WHAT THE EXERCISE ASKS
Whenever a line below holds the word "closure", copy that line.

DATA PROVIDED
::::::::::

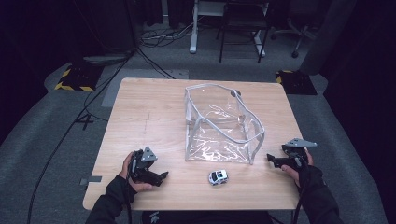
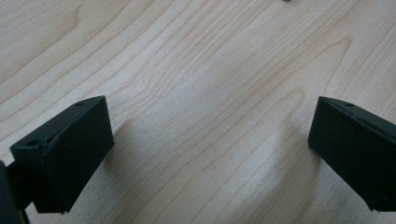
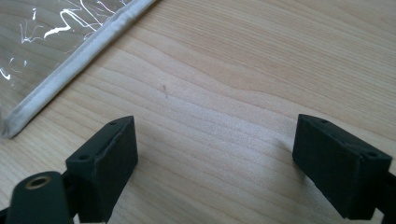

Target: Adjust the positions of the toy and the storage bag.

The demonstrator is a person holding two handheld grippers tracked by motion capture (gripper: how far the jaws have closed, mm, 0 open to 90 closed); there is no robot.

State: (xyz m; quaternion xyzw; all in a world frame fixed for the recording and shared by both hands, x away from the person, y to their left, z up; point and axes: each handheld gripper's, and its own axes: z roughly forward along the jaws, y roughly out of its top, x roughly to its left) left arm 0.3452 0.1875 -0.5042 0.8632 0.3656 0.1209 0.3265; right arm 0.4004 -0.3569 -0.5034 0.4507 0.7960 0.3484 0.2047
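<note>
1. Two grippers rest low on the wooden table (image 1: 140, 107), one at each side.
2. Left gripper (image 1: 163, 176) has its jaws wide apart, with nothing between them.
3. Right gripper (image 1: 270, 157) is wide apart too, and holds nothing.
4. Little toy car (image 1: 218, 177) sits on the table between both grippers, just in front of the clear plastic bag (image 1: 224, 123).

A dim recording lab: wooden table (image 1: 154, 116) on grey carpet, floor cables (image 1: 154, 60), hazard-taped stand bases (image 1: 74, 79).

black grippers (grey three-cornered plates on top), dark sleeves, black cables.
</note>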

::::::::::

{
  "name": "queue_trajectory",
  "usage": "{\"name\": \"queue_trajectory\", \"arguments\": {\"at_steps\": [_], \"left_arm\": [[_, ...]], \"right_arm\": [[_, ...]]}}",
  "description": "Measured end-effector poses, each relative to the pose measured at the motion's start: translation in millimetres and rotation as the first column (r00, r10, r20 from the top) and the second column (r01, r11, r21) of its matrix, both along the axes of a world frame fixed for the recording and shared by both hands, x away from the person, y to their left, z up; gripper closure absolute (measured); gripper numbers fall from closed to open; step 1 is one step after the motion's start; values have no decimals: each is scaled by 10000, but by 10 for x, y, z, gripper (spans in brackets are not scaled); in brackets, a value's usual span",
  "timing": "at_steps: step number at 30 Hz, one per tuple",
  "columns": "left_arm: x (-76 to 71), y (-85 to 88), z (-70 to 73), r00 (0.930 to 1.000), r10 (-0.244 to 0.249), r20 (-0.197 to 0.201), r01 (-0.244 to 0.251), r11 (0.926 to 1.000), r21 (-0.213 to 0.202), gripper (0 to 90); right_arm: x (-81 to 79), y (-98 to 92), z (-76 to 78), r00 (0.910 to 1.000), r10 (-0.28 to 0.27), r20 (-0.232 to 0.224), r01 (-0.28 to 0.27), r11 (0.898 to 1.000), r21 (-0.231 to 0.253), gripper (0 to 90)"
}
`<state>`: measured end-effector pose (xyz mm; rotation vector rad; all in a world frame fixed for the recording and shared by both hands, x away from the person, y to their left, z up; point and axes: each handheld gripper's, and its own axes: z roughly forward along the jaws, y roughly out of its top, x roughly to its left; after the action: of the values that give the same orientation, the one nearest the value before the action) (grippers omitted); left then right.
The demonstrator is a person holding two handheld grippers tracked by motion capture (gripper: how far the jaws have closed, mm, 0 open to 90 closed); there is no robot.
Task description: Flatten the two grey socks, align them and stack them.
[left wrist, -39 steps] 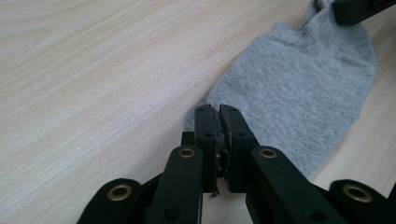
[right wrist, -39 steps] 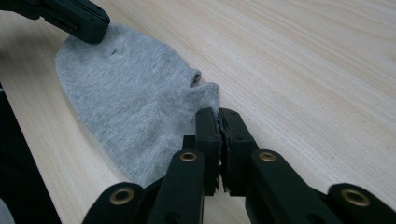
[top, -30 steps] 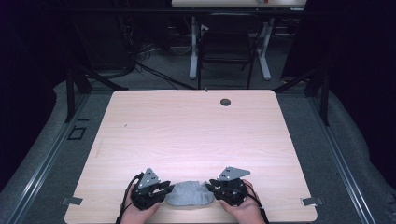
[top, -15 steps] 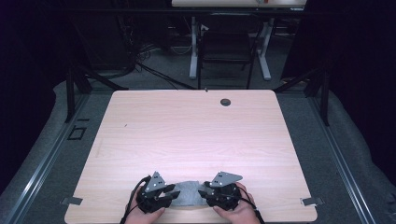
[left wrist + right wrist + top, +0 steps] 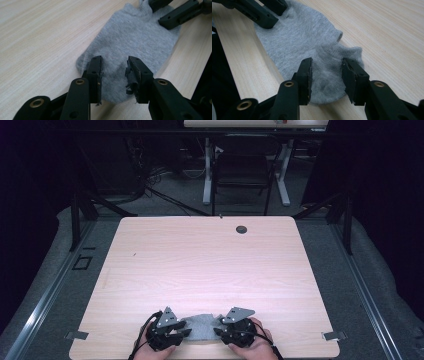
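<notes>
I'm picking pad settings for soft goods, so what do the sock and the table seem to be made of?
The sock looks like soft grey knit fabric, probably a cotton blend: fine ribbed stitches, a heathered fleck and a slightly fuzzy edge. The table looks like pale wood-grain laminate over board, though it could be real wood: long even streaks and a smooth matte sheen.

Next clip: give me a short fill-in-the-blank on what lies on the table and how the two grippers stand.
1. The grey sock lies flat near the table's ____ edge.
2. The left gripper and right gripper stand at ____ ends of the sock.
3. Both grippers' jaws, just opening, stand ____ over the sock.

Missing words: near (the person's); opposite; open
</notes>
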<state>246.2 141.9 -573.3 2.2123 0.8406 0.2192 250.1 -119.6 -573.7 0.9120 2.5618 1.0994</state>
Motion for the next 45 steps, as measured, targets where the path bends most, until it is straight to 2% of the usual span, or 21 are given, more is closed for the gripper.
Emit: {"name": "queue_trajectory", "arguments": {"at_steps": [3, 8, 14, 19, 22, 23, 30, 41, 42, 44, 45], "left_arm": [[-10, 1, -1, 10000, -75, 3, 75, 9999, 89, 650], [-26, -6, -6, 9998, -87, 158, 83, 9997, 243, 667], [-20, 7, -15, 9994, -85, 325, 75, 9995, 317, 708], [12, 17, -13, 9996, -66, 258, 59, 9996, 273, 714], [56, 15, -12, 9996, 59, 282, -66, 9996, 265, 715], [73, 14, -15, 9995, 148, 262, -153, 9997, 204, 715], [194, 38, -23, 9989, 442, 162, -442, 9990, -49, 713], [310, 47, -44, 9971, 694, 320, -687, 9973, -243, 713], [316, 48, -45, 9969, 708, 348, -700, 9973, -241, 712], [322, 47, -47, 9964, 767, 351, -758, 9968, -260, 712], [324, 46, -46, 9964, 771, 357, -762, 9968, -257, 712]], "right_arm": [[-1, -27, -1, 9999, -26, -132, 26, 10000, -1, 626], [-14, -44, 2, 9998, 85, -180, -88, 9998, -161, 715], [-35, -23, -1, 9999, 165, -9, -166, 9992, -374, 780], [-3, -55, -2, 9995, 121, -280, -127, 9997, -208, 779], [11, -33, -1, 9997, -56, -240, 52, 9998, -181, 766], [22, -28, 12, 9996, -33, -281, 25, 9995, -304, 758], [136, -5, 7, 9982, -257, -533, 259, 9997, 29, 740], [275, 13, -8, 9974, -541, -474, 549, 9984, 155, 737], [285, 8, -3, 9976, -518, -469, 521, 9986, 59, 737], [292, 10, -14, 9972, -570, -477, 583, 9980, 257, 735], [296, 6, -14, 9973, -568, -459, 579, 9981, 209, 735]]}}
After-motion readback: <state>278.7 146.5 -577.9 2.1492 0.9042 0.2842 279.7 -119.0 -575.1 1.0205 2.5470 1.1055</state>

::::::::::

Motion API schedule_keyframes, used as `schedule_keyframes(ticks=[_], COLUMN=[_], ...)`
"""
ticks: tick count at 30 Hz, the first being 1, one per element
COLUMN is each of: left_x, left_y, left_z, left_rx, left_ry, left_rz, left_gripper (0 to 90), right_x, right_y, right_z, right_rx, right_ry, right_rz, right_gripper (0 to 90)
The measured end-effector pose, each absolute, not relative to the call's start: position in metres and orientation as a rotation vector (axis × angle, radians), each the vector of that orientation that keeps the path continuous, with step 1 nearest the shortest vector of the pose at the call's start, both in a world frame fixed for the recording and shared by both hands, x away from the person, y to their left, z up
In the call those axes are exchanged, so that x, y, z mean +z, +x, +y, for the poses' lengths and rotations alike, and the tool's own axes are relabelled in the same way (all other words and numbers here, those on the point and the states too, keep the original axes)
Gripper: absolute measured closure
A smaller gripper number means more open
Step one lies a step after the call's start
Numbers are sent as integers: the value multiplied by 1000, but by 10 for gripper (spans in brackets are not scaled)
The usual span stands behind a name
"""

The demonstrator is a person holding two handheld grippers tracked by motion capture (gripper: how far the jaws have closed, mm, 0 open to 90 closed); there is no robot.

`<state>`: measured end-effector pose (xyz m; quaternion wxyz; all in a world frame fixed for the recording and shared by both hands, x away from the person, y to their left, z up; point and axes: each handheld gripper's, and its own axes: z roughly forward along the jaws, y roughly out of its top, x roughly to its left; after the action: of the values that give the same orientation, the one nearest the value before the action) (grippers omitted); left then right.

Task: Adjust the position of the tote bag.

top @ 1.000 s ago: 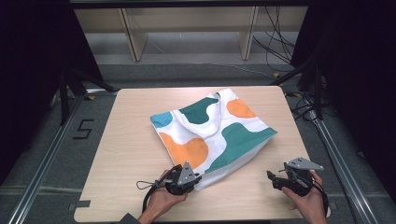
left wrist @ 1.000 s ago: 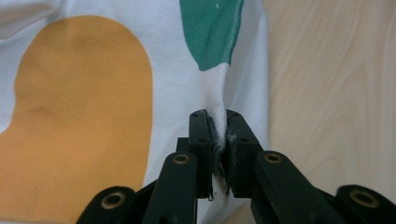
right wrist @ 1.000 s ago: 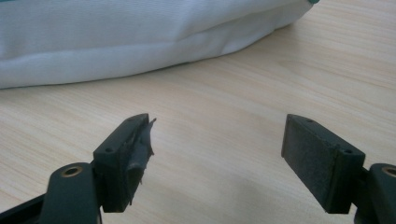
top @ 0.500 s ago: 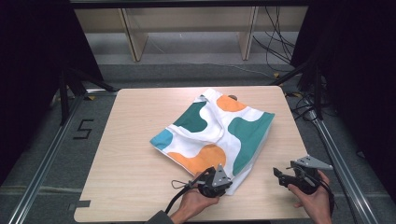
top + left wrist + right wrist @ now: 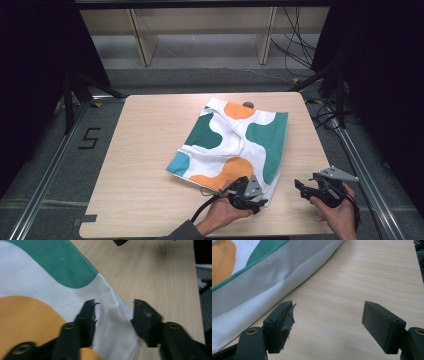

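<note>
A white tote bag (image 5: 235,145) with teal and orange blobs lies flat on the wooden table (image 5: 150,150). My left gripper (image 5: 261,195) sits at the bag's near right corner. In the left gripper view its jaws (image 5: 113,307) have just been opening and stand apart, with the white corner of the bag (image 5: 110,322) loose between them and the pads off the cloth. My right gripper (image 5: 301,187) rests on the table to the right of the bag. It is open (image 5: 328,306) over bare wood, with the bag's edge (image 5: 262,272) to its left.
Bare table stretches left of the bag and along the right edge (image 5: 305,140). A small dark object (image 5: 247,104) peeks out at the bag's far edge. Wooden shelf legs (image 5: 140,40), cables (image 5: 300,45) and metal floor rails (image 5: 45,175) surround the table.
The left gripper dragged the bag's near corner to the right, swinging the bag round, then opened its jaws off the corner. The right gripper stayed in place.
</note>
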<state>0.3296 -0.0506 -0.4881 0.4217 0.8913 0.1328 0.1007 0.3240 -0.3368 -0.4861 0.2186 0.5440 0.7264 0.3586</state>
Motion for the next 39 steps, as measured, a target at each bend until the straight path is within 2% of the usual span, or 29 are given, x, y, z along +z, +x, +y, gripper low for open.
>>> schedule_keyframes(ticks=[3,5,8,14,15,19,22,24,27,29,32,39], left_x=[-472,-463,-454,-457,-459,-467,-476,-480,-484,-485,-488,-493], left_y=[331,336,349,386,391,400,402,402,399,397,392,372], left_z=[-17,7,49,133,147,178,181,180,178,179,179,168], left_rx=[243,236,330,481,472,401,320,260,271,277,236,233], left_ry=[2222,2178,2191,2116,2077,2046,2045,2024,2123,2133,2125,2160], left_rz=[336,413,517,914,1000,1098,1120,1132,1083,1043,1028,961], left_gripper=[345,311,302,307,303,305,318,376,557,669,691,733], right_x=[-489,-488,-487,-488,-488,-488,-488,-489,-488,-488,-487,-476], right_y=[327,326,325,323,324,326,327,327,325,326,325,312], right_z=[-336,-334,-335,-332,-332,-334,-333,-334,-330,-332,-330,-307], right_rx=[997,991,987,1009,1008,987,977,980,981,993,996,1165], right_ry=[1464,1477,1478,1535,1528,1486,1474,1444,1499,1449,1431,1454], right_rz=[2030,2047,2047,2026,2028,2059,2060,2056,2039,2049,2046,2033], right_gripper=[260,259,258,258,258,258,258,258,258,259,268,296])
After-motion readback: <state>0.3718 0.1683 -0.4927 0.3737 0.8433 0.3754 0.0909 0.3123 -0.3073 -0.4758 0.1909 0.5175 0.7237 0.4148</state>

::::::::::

THE ANSWER
  "description": "Measured end-effector poses, each relative to the pose measured at the motion's start: translation in millimetres and rotation as the first column (r00, r10, r20 from the top) and the second column (r01, r11, r21) of its matrix, both along the axes of a world frame fixed for the recording and shared by both hands, x away from the person, y to their left, z up; gripper closure absolute (measured); gripper numbers fall from closed to open; step 1 is one step after the motion's start; values have no decimals: each is scaled by 10000, but by 10 for x, y, z, gripper (spans in brackets are not scaled); in brackets, a value's usual span",
Gripper: absolute measured closure

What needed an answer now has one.